沿着河边新铺的青石板步道,三人走得缓慢。
冬日的河水清浅了许多,却因此更加澄澈见底。
空气清冽干净,吸进肺里带着微微的凉意,却让人精神一振。
步道两侧,特意保留的枯黄芦苇在风中轻轻摇曳,出沙沙的细响。
偶尔有不知名的水鸟被脚步声惊起,“扑棱棱”从近岸的草丛中飞向对岸,翅膀划破寂静的声音格外清晰,旋即,更深的宁静又笼罩下来。
周老走在前头,拄着一根朴素的手杖,脚步却很稳健。
他的目光不时掠过河面,又投向远处轮廓和缓的山峦,最后落在眼前这片看似沉睡、实则内蕴生机的土地上。
“这条河,”他忽然停下脚步,用手杖虚点了点因冬季结冰而缓慢的水流,声音在空旷的田野间显得沉缓而有力,
“要保护好。水是活气,水好,地气才好,这片园子的根本才稳。”
苏寒紧随其后,闻言郑重地点头:
“爷爷放心,河道疏浚和生态维护是园区规划的第一要务。
已经请了专业的环保团队,建立了定期的水质监测点。
上游也做了防护隔离,确保没有工业或生活污染进来。
墨老当初勘测时也说,这‘玉带水’是此地灵秀所在。”
周老“嗯”了一声,脸上露出满意的神色,继续向前走去。
不多时,便来到了那片规整的药田边缘。
虽是冬季,大部分药材的地上部分已经枯萎或进入休眠,
但田垄整齐划一,土壤黝黑,在冬日阳光下泛着油润的光泽。
老爷子忽然弯下腰,也不嫌泥土沾手,从田埂边抓了一把土,放在掌心,用拇指和食指细细捻开。
土质松软细腻,带着潮湿的凉意,却并无粘腻板结之感。
“土质不错。”
他判断道,抬头看向苏寒,眼中带着考究,“看来你没少在这地上花心思。”
苏寒在他身旁蹲下,也伸手触摸着泥土,眼神变得格外专注柔和,仿佛在感受某种无形的脉搏。
“是的,爷爷,”
她的声音很轻,却带着一种确凿无疑的感知力,
“这片土地……很特别。

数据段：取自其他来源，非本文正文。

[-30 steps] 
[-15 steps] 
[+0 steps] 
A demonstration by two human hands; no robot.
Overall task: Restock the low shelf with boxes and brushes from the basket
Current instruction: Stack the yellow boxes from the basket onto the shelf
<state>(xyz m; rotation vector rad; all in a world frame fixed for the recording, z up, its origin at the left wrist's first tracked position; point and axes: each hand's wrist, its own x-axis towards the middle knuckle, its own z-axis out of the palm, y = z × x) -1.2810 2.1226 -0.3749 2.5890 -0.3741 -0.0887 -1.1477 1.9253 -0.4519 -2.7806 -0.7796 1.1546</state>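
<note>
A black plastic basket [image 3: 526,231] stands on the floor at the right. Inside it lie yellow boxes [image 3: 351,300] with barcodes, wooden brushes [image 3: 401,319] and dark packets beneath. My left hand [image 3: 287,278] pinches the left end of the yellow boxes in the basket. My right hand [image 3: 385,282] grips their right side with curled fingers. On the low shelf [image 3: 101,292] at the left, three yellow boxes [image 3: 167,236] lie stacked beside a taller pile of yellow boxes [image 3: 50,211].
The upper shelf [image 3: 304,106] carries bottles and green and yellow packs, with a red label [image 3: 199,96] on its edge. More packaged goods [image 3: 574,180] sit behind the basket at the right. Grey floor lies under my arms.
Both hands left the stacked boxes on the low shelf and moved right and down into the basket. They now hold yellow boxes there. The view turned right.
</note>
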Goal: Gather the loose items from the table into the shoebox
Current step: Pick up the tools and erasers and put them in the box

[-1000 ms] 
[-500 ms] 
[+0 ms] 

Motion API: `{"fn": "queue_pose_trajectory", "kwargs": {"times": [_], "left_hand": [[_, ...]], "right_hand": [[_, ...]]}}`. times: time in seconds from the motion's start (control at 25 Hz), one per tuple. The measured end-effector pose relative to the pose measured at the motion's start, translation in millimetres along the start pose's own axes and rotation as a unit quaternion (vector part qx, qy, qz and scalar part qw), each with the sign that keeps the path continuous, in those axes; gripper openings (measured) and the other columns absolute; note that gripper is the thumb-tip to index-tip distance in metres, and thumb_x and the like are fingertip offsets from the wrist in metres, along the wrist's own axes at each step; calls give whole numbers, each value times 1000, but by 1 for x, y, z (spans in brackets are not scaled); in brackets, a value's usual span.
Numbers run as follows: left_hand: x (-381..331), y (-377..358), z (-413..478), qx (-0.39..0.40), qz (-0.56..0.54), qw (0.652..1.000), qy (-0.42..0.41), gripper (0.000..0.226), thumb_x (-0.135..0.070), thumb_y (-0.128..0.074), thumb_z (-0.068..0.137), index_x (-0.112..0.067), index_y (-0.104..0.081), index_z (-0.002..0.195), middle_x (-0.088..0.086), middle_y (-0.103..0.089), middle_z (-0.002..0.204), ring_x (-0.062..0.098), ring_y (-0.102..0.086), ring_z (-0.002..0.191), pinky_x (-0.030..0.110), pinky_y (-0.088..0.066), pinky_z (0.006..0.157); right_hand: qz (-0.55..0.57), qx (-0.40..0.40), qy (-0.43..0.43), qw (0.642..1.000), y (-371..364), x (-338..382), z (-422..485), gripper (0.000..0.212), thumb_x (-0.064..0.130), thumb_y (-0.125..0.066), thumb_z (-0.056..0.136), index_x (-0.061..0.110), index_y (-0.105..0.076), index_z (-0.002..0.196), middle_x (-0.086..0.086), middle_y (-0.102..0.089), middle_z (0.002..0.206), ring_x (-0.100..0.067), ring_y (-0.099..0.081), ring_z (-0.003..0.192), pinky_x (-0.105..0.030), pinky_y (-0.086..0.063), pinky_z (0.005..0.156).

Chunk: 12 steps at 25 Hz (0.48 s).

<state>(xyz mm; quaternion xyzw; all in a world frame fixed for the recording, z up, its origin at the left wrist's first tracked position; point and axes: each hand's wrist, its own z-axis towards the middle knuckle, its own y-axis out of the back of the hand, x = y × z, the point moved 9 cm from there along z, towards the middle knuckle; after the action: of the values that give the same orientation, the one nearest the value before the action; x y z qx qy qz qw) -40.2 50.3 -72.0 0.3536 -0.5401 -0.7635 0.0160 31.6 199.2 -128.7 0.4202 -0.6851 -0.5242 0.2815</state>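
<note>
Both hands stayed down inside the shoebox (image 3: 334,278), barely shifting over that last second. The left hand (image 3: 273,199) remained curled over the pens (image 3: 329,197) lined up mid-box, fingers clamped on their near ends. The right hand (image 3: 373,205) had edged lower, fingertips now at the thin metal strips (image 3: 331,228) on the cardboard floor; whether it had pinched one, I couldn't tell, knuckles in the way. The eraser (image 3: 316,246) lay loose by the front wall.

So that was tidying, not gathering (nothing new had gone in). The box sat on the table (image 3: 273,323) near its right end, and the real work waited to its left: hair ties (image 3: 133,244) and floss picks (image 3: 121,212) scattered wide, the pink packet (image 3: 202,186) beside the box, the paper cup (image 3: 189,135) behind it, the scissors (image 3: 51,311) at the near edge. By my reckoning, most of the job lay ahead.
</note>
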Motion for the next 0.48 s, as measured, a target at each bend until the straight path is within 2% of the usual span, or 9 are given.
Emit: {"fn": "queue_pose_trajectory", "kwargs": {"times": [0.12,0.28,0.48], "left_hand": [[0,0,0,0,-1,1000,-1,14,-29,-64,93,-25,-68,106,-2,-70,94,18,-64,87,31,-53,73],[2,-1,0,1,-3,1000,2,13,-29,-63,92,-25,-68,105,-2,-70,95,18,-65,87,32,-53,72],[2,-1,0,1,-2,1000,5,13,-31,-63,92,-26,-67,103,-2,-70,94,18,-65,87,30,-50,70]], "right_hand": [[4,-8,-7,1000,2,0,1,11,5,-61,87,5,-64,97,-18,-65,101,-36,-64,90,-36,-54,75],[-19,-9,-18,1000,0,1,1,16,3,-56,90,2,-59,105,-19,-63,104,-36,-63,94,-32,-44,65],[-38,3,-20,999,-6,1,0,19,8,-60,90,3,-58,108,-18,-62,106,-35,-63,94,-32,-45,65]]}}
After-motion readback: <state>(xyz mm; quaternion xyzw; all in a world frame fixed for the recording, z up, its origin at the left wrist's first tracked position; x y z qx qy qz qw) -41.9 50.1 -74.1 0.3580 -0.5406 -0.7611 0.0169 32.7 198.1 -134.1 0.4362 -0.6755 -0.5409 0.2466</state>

它蕴含的‘地气’,或者说自然能量,远比普通土地要充盈、活跃。
用我们能理解的话说,这里的土壤成分、微生物群落、磁场,甚至接收日月光照的韵律,都组合成了一种独特而优越的生态环境。”
她顿了顿,指尖无意识地在泥土上划着圈:
“这种充盈的灵韵,对于生长在此的植物而言,是无可替代的滋养。
尤其是一些对生长环境要求近乎苛刻的古方药材
——比如需要长期吸纳晨昏日月精华才能药性饱满的石斛,
比如依赖纯净山岚水汽才能避免杂质沉积的云雾草,
再比如那些根系对土壤中细微能量波动都极为敏感的珍稀参类……
在别处或许只能勉强成活,药性大打折扣,但在这里,它们能重现古籍医典中记载的最佳状态,甚至,可能更好。”
周正阳安静地站在一旁听着,这些他或多或少听苏寒提起过,但每次听,仍觉得神奇。
周老捻着土的手微微顿住,目光更深地看向苏寒:
“所以,你选这里建灵枢苑,不仅仅是因为风水格局好,更因为……这地本身,就是一块难得的‘药田宝地’?”
“是主要原因之一。”
苏寒坦然承认,随即,她的语气里多了几分更私密、也更难用常理解释的意味,
“但对我来说,这里还有一层更重要的意义。”
她抬起头,望向药田尽头与青山相接的天际线,仿佛在感知着什么无形之物。